Шифра Пуа, которая не одобряла всю эту затею, бормотала что-то о евреях, которые после массового уничтожения не имеют права ходить на вечеринки, но восхищалась Машиной внешностью и давала советы. В этой суете Маша забывала есть, и ее мать варила для нес и для Германа рис на молоке. Жена рабби позвонила Маше и объяснила, как им добраться до верхних Семидесятых улиц; до Вест-Энд авеню, где они живут. Шифра Пуа потребовала, чтобы Маша надела свитер и теплое трико, но Маша и слышать об этом не хотела. Каждое несколько минут она отхлебывала из бутылки коньяка.
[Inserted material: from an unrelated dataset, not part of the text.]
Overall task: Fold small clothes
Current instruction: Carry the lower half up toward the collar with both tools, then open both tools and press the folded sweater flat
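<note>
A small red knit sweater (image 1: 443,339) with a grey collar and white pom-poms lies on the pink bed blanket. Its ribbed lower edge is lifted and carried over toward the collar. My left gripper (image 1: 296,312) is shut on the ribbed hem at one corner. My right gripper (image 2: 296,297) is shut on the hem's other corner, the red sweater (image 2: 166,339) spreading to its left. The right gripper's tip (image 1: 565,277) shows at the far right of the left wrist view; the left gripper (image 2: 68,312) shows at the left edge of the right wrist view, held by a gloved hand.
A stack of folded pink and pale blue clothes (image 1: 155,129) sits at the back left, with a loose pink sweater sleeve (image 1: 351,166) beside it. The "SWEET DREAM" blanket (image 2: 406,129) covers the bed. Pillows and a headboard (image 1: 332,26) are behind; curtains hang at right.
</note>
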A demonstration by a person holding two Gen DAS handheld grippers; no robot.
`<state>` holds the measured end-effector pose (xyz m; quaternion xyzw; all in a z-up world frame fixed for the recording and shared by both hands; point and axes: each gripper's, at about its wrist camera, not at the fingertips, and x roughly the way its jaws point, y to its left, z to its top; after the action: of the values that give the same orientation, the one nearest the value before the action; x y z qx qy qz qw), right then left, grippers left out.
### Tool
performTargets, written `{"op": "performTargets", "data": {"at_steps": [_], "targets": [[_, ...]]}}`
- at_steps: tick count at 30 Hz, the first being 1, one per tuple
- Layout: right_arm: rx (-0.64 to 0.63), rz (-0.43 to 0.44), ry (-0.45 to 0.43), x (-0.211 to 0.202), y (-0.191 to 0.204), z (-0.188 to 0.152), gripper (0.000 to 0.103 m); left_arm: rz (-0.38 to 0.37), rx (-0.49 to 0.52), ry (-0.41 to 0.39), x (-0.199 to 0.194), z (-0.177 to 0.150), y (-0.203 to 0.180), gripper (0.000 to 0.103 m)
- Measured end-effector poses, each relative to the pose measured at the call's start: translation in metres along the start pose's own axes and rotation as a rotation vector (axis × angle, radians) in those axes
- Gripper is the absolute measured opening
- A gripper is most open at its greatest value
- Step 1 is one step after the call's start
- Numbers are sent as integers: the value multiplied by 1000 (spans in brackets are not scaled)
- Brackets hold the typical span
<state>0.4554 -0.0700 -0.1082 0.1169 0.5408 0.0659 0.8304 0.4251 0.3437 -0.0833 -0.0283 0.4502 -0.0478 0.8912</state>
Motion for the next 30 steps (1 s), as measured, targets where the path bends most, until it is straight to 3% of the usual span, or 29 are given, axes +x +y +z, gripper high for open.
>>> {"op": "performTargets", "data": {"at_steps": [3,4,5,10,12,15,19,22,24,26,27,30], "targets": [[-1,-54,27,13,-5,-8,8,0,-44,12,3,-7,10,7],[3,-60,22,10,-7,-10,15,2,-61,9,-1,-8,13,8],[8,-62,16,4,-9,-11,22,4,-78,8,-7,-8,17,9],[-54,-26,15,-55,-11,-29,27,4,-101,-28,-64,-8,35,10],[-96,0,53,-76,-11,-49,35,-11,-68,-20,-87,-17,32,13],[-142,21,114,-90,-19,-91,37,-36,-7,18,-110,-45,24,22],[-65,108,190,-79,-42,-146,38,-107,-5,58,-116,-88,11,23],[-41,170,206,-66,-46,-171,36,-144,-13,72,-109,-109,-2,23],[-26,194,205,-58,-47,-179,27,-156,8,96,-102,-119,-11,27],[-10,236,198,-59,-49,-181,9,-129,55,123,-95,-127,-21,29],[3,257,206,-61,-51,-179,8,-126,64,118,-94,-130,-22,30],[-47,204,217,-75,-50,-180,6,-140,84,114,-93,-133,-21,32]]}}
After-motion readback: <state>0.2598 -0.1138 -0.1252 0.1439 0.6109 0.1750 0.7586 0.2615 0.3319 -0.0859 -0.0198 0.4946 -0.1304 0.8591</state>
Было уже поздно, когда Герман и Маша вышли из дома. Снежный ветер схватил его за плечи и сорвал шляпу с головы; он успел поймать ее в воздухе. Когда Маша попыталась пробиться сквозь сугроб, ее вечернее платье затрепетало и надулось, как шар. Глубокий снег ухватил один из ее сапогов, и ее чулки промокли. Ее старательно причесанные волосы, лишь отчасти защищенные шляпой, побелели от снега, как будто она вдруг постарела. Одной рукой она держала шляпу, другой пыталась удержать платье. Она что-то крикнула Герману, но ветер срывал и уносил слова с губ.
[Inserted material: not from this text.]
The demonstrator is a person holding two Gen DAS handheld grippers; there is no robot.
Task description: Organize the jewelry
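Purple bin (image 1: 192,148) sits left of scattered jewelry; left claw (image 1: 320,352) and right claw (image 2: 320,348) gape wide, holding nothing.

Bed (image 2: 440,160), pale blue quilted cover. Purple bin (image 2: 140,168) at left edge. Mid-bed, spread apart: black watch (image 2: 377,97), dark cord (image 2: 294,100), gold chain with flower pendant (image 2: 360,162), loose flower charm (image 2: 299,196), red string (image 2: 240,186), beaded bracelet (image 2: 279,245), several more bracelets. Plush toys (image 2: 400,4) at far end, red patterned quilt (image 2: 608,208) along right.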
Дорога к станции городской железной дороги, которая обычно занимала несколько минут, теперь превратилась в целое путешествие. Когда они наконец пришли, оказалось, что поезд только что ушел. Кассир, сидевший в отапливаемой маленькой печкой кабинке, сказал им, что поезда застревают на засыпанных снегом путях и что нельзя сказать, когда будет следующий. Маша дрожала и прыгала на месте, стараясь согреть ноги. Она была бледной и выглядела больной.
Прошло пятнадцать минут, а поезд все не приходил. Толпа ждущих становилась все больше: мужчины в резиновых сапогах, галошах и со свертками под мышкой; женщины в толстых пиджаках и с платками на голове. Каждое лицо на свой собственный лад выражало тупость, жадность или страх. Низкие лбы, безутешные взгляды, широкие носы с большими ноздрями, прямоугольные подбородки, толстые груди и широкие бедра противоречили всем представлениям об Утопии. Котел эволюции еще кипел. Один-единственный вопль мог бы вызвать здесь восстание. Соответствующая пропаганда, и толпа приступила бы к охоте на людей.
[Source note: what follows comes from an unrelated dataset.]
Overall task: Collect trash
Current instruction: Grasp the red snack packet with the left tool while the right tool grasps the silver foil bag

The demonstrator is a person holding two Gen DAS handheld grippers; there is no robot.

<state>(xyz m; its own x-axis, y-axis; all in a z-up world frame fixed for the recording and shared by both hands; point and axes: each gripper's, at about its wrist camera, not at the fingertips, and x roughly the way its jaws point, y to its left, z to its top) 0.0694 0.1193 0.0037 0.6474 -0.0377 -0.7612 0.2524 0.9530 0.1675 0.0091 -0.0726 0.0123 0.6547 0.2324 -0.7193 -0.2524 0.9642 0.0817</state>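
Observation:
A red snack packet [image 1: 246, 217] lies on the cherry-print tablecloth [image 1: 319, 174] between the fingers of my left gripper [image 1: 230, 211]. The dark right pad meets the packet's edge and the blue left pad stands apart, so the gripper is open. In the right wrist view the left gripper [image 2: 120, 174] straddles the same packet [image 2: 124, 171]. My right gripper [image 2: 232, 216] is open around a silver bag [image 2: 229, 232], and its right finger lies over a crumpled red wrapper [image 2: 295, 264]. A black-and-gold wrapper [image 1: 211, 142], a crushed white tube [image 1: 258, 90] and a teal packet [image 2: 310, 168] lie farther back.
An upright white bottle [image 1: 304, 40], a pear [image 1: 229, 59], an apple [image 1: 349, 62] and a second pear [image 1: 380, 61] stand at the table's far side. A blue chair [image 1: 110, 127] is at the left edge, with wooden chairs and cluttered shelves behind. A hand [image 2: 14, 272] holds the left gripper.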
Раздался свисток, и у перрона затормозил поезд. Вагоны были наполовину пусты. Окна замерзли. В вагонах было холодно, и в черной, мокрой грязи на полу лежали смятые, грязные газеты и жевательная резинка. "Может ли быть что-то более уродливое, чем этот поезд?", - спросил себя Герман. Какое здесь все скучное! Как будто кто-то умышленно, по приказу, создавал все это именно таким. Какой-то алкоголик начал говорить речь, в которой высказывался о Гитлере и евреях. Маша достала из дамской сумочки маленькое зеркале и попыталась рассмотреть свое отражение в запотевшем стекле. Она намочила кончики пальцев и попробовала пригладить волосы - пусть даже ветер растреплет их, как только они выйдут.